LA PRUDENCE DE KO-LI-TSIN


Le voyageur qui vient de loin dans la poussière et sous le soleil

Chemine péniblement, et dans son esprit mille projets se construisent ;

Il songe à l’auberge pacifique, aux cuisines parfumées et à la table où il s’accoudera

En tournant la face du côté de la route qui s’éloigne vers l’avenir.


— Et moi, dit Ko-Li-Tsin en entrant à la suite de Ta-Kiang dans la Cité Chinoise, je crois voir déjà le Dragon à Cinq Griffes tordre ses anneaux d’or sur ma robe de mandarin et le globule de saphir rayonner à ma calotte ; je suis le Grand Cèdre de la Forêt des Mille Pinceaux, et le Fils du Ciel, la tête dans sa main, écoute avec extase les vers que j’improvise. Un, deux, trois, quatre, cinq, ajouta le poète en comptant sur ses doigts.


Le jeune homme de Chi-Tse-Po avait des pensées hautaines, mais ses actions étaient inférieures.

Il cultivait le chanvre et le riz ; il cultivait aussi l’aloès et le blé.

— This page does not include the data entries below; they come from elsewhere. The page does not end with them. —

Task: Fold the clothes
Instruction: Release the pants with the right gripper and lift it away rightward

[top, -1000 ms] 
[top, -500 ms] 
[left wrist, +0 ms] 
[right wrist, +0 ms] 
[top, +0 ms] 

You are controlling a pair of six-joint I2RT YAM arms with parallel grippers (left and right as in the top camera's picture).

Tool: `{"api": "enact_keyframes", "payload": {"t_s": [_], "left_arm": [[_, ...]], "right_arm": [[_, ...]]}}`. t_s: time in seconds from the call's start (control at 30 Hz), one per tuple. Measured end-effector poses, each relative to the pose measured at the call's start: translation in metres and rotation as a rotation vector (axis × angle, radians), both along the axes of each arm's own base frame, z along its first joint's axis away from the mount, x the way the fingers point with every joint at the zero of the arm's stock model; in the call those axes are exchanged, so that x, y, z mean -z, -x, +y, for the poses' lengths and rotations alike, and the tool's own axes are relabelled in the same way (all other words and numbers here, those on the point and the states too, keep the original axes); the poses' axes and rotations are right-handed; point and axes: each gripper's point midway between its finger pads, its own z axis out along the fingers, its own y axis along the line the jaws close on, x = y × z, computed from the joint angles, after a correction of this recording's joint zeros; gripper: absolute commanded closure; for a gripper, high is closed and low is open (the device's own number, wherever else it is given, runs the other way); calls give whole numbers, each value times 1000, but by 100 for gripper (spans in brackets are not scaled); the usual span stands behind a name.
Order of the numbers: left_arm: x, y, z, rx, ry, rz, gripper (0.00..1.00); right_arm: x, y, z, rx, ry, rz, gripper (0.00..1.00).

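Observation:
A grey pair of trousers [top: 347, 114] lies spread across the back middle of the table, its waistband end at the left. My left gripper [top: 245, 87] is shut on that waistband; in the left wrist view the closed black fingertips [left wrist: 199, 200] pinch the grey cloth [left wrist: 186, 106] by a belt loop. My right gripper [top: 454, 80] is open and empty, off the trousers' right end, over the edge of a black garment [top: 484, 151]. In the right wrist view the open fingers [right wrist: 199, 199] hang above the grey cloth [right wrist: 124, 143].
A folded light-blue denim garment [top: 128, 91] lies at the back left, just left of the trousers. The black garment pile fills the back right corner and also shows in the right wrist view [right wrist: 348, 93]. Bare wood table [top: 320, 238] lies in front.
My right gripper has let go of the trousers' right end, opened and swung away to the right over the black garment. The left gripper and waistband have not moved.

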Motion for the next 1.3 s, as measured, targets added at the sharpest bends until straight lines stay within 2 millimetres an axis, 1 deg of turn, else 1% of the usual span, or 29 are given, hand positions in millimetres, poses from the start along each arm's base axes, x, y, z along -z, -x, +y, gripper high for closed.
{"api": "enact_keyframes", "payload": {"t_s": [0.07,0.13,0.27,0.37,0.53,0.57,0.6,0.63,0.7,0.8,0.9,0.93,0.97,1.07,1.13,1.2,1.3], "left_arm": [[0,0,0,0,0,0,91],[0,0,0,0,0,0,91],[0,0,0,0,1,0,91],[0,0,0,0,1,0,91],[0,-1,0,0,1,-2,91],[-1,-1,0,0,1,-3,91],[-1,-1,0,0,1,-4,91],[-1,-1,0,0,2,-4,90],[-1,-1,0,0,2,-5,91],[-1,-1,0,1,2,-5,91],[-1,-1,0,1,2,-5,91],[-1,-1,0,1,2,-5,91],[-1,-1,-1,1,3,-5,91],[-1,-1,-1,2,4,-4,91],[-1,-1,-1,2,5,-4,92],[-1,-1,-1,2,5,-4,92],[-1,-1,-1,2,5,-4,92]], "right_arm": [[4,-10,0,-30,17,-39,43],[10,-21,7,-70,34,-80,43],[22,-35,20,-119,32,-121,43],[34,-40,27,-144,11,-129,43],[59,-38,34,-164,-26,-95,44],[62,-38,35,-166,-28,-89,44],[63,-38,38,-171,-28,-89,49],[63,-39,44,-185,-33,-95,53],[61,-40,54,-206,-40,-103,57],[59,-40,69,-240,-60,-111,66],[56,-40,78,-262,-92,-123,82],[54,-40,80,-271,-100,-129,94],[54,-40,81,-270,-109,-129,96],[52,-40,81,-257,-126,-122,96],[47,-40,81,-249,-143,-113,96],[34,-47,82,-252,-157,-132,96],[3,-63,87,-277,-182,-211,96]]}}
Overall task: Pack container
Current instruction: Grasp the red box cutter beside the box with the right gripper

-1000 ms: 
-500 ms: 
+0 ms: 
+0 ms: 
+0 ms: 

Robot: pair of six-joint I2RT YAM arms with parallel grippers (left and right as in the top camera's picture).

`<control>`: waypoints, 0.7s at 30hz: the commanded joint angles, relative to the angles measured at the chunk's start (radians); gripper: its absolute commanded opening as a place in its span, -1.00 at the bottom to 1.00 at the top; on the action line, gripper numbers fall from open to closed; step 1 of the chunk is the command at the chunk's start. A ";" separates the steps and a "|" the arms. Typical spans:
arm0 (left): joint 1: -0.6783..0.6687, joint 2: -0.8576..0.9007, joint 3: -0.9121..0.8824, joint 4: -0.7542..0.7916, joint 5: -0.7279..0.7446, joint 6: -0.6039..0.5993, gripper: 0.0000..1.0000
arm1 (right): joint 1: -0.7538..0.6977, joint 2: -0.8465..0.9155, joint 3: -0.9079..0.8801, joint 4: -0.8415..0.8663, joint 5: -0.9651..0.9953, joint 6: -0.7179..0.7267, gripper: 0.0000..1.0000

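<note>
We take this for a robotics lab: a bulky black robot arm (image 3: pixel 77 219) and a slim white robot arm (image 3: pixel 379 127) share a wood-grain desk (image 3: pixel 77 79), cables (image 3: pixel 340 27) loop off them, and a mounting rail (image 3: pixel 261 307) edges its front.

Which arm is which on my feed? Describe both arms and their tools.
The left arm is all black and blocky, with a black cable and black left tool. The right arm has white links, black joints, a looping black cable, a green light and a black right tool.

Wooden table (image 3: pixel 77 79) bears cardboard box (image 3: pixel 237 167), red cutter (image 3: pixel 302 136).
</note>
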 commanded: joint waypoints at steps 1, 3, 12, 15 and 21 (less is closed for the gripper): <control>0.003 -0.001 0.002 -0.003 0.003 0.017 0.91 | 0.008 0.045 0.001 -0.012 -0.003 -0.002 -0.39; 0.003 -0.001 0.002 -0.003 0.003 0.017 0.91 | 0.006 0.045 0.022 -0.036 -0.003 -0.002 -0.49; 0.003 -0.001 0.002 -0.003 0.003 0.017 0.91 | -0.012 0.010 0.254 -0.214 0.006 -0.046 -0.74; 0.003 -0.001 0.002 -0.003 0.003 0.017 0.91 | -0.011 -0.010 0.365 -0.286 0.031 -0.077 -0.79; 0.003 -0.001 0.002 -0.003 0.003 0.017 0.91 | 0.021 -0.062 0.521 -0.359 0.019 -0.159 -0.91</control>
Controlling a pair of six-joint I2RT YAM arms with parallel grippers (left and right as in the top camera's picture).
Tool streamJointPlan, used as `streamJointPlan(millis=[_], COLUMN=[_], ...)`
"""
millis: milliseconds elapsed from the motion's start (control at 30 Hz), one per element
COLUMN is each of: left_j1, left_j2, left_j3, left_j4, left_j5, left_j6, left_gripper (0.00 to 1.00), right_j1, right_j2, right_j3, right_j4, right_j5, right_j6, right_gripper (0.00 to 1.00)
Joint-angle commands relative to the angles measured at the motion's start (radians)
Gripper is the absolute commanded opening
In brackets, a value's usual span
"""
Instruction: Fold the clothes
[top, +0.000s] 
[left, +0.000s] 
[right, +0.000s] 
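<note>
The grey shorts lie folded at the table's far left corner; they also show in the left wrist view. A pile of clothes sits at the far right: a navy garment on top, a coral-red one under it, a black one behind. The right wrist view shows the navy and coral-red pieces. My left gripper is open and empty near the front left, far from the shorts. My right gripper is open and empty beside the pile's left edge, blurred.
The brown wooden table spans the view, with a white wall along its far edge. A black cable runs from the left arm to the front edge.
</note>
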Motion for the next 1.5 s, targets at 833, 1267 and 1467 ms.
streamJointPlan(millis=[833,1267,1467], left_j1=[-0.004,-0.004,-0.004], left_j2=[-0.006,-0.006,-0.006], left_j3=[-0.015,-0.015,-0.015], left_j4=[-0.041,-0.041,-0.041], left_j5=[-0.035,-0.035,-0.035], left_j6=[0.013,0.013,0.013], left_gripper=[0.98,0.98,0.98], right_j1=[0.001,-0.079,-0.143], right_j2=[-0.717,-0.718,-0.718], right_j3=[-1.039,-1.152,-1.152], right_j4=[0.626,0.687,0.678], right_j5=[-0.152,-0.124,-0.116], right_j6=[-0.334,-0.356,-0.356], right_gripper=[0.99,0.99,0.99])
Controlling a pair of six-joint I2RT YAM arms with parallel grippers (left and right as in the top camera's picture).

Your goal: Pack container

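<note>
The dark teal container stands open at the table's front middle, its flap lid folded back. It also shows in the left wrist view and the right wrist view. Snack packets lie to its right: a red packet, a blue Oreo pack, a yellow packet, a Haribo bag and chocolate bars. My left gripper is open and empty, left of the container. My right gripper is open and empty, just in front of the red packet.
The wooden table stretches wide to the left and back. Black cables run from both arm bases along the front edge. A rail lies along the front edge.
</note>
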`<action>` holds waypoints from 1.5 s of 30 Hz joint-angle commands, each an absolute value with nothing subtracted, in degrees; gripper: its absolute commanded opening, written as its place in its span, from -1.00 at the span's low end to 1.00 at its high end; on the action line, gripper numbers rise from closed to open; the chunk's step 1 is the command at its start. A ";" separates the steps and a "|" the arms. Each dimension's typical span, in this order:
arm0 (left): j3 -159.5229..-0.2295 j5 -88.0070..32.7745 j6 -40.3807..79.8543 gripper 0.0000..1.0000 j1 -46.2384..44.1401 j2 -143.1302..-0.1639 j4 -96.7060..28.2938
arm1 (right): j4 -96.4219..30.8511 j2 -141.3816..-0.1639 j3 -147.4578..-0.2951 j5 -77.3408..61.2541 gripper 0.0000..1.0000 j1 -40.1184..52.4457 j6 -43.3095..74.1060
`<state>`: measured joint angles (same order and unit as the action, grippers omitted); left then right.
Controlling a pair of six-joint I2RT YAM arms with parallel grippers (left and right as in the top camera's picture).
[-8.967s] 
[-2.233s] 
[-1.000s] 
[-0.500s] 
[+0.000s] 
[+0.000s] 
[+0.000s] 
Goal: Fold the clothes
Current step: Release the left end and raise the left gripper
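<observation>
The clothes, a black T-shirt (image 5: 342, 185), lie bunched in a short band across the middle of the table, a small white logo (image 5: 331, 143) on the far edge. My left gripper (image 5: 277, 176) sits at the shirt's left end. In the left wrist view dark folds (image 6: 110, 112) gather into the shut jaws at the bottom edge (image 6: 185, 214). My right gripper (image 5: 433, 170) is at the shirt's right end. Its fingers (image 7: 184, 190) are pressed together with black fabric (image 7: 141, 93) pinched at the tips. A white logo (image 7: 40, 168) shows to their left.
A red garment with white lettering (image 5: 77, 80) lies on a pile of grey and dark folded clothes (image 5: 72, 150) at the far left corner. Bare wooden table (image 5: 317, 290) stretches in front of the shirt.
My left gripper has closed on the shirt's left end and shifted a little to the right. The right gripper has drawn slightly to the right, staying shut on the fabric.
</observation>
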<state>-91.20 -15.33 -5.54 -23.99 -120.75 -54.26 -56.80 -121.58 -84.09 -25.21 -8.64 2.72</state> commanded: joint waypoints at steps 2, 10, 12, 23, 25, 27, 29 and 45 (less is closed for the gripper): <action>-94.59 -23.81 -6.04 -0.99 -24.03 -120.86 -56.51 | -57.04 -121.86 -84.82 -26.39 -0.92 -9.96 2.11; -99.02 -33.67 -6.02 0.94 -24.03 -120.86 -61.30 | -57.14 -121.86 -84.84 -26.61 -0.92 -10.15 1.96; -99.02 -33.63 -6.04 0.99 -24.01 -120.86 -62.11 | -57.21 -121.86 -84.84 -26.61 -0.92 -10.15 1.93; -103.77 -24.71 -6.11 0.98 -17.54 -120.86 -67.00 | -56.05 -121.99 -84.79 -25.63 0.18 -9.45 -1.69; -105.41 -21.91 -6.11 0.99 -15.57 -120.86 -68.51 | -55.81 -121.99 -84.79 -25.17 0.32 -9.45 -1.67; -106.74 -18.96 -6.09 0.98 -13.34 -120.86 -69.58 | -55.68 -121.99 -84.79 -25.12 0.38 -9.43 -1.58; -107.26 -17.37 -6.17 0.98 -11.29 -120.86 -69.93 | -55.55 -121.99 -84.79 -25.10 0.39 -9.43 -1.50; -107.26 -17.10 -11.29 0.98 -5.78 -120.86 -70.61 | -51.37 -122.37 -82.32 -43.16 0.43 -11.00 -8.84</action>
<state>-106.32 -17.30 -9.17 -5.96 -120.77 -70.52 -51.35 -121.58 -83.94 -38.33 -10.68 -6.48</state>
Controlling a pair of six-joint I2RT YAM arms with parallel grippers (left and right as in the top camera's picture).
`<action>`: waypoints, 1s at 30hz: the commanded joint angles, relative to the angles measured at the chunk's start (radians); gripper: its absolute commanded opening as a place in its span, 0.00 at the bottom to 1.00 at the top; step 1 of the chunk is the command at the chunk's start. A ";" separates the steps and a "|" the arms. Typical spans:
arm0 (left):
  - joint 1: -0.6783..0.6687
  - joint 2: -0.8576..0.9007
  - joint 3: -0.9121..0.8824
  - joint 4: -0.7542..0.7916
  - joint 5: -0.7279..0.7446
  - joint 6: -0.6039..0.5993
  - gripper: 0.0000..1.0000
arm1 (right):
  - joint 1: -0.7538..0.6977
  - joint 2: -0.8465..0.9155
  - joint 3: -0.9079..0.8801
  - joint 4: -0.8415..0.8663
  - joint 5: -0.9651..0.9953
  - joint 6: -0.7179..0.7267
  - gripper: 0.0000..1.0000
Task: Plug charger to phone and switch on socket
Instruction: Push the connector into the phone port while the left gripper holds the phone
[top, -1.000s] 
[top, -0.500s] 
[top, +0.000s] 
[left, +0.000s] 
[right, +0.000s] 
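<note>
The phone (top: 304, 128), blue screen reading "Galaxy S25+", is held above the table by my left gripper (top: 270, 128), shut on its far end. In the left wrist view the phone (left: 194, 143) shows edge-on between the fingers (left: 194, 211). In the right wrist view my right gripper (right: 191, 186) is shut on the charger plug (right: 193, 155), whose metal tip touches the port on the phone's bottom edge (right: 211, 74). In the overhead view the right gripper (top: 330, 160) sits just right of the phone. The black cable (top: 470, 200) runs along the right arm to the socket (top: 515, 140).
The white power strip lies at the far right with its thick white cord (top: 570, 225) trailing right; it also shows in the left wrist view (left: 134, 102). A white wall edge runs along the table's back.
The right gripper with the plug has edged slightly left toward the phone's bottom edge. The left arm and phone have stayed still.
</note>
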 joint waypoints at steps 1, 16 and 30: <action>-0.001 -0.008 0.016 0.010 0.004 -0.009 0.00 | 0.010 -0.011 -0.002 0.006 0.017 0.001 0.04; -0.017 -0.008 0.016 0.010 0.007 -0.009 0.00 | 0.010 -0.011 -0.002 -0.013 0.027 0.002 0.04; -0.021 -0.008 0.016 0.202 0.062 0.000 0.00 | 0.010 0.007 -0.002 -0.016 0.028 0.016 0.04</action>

Mais les Génies immortels avaient semé dans son esprit une graine d’ambition ;

Et le jeune homme, laissant se courber les épis et les tiges de chanvre, se dirigea vers d’autres travaux afin de faucher les blés d’or de l’approbation.


L’improvisateur se tourna vers Ta-Kiang dans le but d’apaiser avec modestie les enthousiasmes qu’il prévoyait ; mais Ta-Kiang, silencieux et en proie à son rêve hautain, n’avait pas prêté l’oreille. Ko-Li-Tsin, déconcerté, regarda Yo-Men-Li. Celle-ci contemplait Ta-Kiang avec une tendre inquiétude : timide et retenant son souffle, elle suivait sur la face morne du maître le reflet des luttes intérieures. Quand il fronçait les sourcils, elle sentait son cœur battre d’effroi ; mais s’il laissait échapper un cruel sourire, elle redevenait joyeuse et pensait : « Maintenant il est victorieux. » Ko-Li-Tsin, plein de dépit, se mit à chantonner d’un air qui voulait paraître indiffèrent et se fit à part lui la promesse d’être peu prodigue, à l’avenir, des trésors de son esprit.

Les trois aventuriers suivaient la longue Avenue du Centre, cahotés par le pas inégal de leurs montures lasses.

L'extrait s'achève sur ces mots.